That’s no surprise. Longtime State Senator Sue Windels lost to Griffin in 2008, taking only 42% of the vote. If Windels, who from a decade of service in state government was popular in north Jeffco, couldn’t defeat Griffin for an open seat, it’s unlikely that there’s a candidate out there who could beat the former treasurer in a re-election fight.

Instead, it seems, the county Democrats have focused their efforts on District 2 Commissioner John Odom. Odom, a failed candidate for the State Senate, was appointed to fill the remainder of Kevin McCasky’s term after the latter took a now controversial post at the Jefferson Economic Council. Odom’s previous electoral difficulties and lack of resounding name ID throughout the candidate led attorney Casey Tighe to jump into the race.
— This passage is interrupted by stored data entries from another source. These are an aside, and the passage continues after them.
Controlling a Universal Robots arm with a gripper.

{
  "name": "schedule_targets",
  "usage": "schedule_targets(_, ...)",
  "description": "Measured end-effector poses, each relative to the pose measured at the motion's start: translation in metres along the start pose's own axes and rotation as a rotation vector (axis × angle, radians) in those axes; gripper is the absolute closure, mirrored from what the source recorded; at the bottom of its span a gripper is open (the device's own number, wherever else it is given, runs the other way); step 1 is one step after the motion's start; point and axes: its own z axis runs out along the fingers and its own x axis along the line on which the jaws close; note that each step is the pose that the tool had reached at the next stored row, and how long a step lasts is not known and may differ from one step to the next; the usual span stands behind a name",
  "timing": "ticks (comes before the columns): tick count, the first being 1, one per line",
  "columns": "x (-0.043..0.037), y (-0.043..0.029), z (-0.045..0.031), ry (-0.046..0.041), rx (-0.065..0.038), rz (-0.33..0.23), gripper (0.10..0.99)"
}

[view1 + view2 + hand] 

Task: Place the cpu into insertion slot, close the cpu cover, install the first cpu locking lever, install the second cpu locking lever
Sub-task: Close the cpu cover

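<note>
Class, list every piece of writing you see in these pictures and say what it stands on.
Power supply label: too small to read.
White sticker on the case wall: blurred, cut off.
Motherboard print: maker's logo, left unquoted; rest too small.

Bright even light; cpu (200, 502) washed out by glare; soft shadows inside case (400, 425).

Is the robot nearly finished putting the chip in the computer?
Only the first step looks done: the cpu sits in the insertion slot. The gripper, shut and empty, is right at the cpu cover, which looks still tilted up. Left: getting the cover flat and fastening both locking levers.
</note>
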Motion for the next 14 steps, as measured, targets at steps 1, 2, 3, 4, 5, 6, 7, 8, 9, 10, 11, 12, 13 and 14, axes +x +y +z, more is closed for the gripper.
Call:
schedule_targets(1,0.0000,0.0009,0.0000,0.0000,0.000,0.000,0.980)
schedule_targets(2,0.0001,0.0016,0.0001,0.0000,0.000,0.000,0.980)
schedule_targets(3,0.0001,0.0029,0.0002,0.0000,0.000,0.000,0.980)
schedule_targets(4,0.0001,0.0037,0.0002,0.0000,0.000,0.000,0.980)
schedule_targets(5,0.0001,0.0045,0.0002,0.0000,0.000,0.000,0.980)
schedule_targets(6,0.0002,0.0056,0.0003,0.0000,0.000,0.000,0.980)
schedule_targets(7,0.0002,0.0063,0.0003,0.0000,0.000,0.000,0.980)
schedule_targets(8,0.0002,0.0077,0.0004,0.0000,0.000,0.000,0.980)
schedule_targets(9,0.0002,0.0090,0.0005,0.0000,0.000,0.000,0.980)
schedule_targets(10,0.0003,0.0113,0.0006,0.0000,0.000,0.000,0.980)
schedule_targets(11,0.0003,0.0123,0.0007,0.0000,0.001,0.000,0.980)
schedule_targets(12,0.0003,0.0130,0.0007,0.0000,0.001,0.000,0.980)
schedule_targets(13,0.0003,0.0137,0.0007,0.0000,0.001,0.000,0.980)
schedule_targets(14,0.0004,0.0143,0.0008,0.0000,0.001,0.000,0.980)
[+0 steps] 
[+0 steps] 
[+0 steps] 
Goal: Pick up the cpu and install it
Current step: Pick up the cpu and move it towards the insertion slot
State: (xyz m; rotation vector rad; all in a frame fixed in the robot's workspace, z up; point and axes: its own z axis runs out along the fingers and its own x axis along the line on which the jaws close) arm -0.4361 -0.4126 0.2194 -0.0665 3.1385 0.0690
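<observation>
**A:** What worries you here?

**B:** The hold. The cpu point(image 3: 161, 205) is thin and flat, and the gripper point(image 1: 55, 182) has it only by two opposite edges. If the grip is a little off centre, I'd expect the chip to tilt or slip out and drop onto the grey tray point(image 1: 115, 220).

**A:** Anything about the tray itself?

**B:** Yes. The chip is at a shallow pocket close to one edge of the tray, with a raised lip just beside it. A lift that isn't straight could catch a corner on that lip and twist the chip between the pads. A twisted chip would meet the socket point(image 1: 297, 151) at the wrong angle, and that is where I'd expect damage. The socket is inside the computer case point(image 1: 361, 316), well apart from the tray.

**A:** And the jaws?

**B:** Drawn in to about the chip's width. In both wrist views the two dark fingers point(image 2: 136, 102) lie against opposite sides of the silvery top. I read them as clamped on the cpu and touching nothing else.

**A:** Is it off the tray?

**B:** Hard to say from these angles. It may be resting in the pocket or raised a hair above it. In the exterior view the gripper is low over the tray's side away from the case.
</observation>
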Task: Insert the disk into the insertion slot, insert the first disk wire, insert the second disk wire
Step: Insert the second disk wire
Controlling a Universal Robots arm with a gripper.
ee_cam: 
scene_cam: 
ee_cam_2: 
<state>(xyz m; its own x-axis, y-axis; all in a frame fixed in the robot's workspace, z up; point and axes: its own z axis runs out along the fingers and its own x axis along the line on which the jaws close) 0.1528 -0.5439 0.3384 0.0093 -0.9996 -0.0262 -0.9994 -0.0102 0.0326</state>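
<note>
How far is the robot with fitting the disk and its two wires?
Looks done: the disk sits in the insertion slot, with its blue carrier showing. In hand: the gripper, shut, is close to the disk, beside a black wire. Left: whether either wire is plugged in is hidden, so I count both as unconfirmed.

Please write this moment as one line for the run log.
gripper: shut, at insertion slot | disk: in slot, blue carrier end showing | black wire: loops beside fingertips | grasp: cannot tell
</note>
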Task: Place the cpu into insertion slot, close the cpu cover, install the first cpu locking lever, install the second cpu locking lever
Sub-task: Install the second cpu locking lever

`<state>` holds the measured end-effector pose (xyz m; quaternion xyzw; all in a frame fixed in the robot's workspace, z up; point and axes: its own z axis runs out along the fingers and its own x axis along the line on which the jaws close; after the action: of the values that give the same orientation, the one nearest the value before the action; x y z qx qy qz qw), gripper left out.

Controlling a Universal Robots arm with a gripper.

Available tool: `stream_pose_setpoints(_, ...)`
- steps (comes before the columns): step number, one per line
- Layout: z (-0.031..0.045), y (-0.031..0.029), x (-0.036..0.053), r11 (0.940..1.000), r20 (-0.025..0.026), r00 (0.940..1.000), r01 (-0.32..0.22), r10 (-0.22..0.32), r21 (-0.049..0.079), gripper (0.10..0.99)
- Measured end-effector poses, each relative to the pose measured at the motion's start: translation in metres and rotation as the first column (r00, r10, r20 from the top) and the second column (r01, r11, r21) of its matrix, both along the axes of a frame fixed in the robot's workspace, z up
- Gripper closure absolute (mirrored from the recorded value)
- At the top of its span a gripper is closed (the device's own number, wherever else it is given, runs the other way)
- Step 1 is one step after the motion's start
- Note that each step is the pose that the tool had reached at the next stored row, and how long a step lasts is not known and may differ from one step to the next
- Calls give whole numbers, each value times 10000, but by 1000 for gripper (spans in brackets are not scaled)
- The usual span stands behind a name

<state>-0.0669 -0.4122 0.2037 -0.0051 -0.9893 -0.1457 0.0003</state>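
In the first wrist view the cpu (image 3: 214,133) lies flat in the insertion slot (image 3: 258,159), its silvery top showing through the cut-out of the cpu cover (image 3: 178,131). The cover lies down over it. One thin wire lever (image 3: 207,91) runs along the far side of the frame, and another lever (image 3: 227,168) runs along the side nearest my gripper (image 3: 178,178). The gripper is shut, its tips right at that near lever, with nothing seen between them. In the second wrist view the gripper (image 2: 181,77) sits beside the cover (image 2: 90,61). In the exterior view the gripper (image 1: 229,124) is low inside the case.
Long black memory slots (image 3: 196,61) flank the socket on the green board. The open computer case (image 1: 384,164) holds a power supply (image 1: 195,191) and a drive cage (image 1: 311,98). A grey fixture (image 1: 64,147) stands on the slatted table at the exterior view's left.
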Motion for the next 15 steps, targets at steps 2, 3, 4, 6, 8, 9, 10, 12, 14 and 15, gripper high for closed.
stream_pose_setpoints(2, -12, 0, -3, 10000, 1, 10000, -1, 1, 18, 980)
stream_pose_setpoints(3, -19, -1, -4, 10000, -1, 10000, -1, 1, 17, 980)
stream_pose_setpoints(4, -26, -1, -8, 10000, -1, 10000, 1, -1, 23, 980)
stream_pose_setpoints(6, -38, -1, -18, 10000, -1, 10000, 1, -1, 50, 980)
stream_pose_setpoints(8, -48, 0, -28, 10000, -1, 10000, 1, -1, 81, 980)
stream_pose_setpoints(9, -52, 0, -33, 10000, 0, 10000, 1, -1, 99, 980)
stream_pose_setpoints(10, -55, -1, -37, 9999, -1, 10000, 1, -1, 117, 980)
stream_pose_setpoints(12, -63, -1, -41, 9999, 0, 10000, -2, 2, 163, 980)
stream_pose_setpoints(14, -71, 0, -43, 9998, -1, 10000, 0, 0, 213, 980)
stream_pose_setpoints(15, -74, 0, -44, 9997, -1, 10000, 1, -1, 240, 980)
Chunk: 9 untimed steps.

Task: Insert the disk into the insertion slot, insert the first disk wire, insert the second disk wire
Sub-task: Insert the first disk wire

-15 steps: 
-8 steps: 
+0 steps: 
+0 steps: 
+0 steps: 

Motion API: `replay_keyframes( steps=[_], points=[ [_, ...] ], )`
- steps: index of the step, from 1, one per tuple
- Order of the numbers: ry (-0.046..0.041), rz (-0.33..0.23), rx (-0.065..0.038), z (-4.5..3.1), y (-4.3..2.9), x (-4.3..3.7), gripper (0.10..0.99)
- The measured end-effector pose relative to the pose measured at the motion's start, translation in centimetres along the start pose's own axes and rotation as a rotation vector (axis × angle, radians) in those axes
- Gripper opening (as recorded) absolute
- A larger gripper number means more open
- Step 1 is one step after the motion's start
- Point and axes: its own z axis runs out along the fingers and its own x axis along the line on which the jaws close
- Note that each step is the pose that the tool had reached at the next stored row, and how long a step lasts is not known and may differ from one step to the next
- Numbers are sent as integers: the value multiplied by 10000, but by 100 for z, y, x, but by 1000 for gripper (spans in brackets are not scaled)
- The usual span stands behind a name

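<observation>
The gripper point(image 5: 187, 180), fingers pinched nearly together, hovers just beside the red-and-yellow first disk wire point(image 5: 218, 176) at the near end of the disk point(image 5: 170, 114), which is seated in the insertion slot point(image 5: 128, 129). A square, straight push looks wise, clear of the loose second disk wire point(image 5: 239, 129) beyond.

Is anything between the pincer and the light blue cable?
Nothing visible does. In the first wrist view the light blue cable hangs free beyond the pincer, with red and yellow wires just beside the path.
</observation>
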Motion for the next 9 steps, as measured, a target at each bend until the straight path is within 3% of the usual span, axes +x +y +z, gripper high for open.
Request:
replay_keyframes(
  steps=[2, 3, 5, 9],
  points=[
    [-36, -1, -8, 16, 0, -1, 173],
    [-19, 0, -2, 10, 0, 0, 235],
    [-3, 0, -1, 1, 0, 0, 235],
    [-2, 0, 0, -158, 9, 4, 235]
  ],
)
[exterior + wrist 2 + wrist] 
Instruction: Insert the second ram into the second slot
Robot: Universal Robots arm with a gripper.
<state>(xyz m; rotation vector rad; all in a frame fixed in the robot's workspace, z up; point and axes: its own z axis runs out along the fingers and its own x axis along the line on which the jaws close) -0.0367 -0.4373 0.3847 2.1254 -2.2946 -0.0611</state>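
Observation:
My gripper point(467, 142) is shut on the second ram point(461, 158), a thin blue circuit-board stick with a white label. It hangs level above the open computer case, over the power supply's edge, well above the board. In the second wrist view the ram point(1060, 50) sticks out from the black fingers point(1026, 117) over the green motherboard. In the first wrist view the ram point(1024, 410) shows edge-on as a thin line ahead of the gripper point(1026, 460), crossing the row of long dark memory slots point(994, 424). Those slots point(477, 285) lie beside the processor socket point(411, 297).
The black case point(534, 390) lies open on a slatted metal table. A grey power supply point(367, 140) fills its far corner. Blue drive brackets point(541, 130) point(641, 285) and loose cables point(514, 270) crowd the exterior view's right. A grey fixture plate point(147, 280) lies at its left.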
Tighe is by no means a bad candidate. He’s served in senior positions at the Colorado Department of Transportation for a quarter-century and also chaired the Jefferson County Audit Committee. In short, Tighe’s got a great resume to make the case that he’s qualified to root corruption out of county government, once and for all.

Absent on Tighe’s CV, however, is previous elected service. Without it, the attorney is going to struggle to make voters remember his name. He’ll also have problems convincing donors to give him the amounts of money he’s going to need to take on an incumbent Republican in right-leaning Jefferson County. Tighe would be an incredible candidate for a competitive State House or State Senate seat – if he shows that he can put together the semblance of an effective campaign, he’ll set the stage for a future run. For county commissioner, we just don’t see him pulling off a surprise win against Odom.

As for the district attorney’s race? We doubt Republican Pete Weir will face any serious opposition. The former district judge served as executive director of the Colorado Department of Public Safety in the Ritter administration, a bipartisan resume bullet that even Democrats can get behind. He’s a good fit for the post, and barring any major campaign trail revelations, should cruise to the DA’s office. If anything, district attorney is too small for Weir: we could see him pivoting from the 1st Judicial District onto the short list for attorney general when John Suthers is termed out in 2014.  

Casey Tighe to Take on John Odom

Jefferson County Democrats have been struggling to field candidates in the two countywide commissioner races this cycle.

Commissioner Faye Griffin is vying for a second term in 2012, and Commissioner John Odom, who filled the vacancy created after Kevin McCasky’s controversial move to the Jefferson County Economic Council, is seeking a full term. No Democrats had announced to take on either Griffin or Odom until attorney Casey Tighe filed papers late last month for Odom’s District 2 seat.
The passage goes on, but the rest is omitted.